Pois é, O Senhor dos Anéis vai voltar aos cinemas. E pois é, a princípio, é uma péssima ideia - os novos filmes podem facilmente diluir a marca mais importante da fantasia e transformá-la em mais uma franquia interminável mandada e desmandada por executivos de grandes estúdios que não entendem nada de cinema e narrativa (em outras palavras, mais um MCU). Eu sei, eu sei, vocês estão certos. Mas, ao mesmo tempo, me ouçam aqui um minutinho: Andy Serkis fez Venom: Tempo de Carnificina.
Eu tenho plena consciência de que, para muita gente, a presença do segundo filme do simbionte interpretado por Tom Hardy na ainda nascente filmografia de Serkis como diretor só depõe ainda mais contra a decisão de entregar a ele o comando de The Hunt for Gollum, marcado para estrear em 2026. De certa maneira, não há filme menos O Senhor dos Anéis do que Tempo de Carnificina: uma aventura que abraça a vulgaridade e a galhofa inerentes da saturação do cinema de super-heróis, encontrando em entrelinhas queer zombeteiras e em um absoluto exagero estético que resgata o blockbuster noventista as formas de fazer com que o gênero finalmente respire novos ares.
Mas, honestamente? Os detratores de Venom e do “universo Sony” que me desculpem: Tempo de Carnificina é uma excelente noite no cinema. A relação codependente de Eddie Brock com o monstrengo, a condescendência óbvia embutida na performance de Woody Harrelson como o Carnificina, o caos cômico causado pelo simbionte no apartamento de Brock e por toda a cidade… é uma experiência cinematográfica que lembra mais as comédias físicas de Buster Keaton ou - para uma referência mais recente - Paul Feig do que a última reencarnação entediante do blockbuster hollywoodiano. Pode ser que a ideia não caia bem para o gosto de todo mundo, mas pelo menos ela é uma ideia.
Enquanto isso, na última vez que O Senhor dos Anéis esteve na tela grande, nós tivemos… O Hobbit: A Batalha dos Cinco Exércitos. Está dando para entender onde eu quero chegar? Peter Jackson é um grande diretor, mas o coração dele não está aqui, e isso pode ser sentido em cada frame do filme. Um amontoado sem alma de batalhões de CGI se enfrentando em uma paisagem desprovida de chamarizes visuais, que se arrasta por quase 2h30 sem acreditar nem mesmo no peso dos arcos de personagem que tentou construir pelos dois filmes anteriores, A Batalha dos Cinco Exércitos é o retrato de uma saga desesperadamente à procura de renovação.

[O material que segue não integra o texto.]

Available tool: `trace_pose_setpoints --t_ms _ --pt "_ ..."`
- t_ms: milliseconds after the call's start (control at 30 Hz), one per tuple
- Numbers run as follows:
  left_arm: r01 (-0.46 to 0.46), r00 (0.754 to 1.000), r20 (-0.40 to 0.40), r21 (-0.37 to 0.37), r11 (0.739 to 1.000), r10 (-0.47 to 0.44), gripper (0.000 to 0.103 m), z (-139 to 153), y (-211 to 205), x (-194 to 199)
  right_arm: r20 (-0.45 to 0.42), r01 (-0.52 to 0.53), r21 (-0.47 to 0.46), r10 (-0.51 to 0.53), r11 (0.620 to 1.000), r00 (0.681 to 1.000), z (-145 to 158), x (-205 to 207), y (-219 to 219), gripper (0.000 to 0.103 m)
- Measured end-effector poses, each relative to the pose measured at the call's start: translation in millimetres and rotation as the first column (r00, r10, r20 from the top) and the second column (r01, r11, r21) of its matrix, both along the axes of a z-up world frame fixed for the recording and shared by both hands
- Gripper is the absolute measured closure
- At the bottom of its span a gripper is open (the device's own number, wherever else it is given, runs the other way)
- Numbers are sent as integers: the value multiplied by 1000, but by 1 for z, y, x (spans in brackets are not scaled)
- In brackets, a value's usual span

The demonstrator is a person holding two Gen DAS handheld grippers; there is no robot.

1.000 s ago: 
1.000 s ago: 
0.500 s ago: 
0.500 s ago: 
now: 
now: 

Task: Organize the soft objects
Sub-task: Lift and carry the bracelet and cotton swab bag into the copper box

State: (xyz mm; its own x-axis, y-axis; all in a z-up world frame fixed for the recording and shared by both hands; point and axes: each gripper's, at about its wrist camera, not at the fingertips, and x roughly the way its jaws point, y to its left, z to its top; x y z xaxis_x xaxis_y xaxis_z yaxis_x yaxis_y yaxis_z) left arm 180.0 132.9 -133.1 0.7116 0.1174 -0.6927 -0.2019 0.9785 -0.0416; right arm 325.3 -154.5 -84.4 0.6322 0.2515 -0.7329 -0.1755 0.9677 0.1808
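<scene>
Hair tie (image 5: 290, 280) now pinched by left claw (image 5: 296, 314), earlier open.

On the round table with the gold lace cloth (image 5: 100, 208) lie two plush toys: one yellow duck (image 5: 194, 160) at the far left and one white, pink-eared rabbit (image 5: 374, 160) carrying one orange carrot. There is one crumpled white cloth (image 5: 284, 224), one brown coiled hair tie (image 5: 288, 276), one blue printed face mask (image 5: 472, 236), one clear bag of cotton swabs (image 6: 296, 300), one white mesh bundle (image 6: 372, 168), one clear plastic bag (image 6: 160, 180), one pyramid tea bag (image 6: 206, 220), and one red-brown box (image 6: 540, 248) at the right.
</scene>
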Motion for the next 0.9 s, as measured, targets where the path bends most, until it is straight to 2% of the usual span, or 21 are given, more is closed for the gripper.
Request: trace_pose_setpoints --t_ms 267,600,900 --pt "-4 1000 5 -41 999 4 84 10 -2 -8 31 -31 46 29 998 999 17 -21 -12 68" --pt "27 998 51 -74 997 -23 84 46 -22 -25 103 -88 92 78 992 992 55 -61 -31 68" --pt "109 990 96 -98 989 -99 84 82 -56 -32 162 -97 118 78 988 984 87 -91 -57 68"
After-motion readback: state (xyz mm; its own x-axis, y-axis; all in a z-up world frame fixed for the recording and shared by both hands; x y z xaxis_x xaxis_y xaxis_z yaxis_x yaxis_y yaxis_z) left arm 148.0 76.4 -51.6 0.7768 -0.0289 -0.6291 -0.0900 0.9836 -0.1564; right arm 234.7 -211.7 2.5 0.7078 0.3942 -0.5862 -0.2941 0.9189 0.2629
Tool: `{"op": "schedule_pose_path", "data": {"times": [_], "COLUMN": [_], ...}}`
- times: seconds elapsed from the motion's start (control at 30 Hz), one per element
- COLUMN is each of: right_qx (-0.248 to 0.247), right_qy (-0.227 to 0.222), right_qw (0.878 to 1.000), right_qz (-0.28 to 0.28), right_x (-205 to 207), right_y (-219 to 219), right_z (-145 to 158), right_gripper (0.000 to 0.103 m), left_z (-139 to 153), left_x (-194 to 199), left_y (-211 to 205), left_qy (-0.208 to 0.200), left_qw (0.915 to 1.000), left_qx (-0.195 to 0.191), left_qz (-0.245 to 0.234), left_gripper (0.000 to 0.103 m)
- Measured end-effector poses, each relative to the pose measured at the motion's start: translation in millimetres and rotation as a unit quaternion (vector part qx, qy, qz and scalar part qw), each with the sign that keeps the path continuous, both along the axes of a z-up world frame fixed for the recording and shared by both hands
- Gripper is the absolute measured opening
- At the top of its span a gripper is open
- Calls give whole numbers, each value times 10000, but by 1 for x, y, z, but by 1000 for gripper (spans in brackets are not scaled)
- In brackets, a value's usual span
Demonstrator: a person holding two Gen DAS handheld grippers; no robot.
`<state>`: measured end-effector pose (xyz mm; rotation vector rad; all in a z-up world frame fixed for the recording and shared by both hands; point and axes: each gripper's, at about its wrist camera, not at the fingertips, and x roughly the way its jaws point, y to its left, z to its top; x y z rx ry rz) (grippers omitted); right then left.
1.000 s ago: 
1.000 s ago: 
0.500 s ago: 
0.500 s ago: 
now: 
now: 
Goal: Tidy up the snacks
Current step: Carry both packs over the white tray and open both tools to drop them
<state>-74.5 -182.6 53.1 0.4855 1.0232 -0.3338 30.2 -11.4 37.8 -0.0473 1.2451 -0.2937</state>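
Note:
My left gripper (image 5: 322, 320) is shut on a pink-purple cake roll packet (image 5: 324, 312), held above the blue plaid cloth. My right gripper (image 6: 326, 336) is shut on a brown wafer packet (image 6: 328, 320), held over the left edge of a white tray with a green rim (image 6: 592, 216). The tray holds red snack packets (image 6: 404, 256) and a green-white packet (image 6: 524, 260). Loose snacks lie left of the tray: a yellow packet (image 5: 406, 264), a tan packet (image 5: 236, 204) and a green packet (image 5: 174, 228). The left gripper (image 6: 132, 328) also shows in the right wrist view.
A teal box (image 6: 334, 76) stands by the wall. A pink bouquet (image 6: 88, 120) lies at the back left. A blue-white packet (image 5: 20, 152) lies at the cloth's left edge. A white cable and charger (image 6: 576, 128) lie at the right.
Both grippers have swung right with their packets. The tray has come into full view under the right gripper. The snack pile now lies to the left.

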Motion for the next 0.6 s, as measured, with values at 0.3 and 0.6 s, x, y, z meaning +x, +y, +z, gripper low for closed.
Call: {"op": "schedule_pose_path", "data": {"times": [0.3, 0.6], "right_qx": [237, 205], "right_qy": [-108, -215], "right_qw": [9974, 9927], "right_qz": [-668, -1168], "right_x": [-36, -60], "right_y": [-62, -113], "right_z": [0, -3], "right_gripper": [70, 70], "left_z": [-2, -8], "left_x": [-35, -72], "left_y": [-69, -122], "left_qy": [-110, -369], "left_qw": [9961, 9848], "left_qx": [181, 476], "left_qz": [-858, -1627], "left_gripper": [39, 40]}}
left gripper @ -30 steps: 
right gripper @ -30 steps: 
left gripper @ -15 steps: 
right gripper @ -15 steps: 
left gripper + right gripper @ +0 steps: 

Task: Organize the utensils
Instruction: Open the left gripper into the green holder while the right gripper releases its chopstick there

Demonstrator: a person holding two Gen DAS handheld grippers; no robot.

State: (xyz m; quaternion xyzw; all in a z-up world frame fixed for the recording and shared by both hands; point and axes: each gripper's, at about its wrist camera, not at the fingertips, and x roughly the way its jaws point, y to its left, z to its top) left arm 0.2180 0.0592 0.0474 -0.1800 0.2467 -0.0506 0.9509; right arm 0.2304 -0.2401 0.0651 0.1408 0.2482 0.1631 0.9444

O Senhor dos Anéis precisa tentar algo, e Serkis provou em Venom: Tempo de Carnificina que tem os culhões e o talento para fazer exatamente isso. É verdade que a visão criativa da franquia do simbionte é muito mais responsabilidade de Hardy, apaixonado pelas possibilidades do personagem e corroteirista do filme com Kelly Marcel, do que de qualquer diretor que possa assumi-la. Mas o diretor em questão ainda precisa bancar a ideia e colocá-la na tela, especialmente quando ela vai na contramão do cinema comercial desprovido de humor, referência, sexualidade e audácia que domina a Hollywood atual.
Serkis bancou - e, se você me perguntar, este é o maior crédito de sua carreira de diretor até hoje. Se há alguma esperança para The Hunt for Gollum, enfim, eu sinto dizer que ela está toda nas mãos do cara que fez Venom: Tempo de Carnificina. E podia ser muito pior.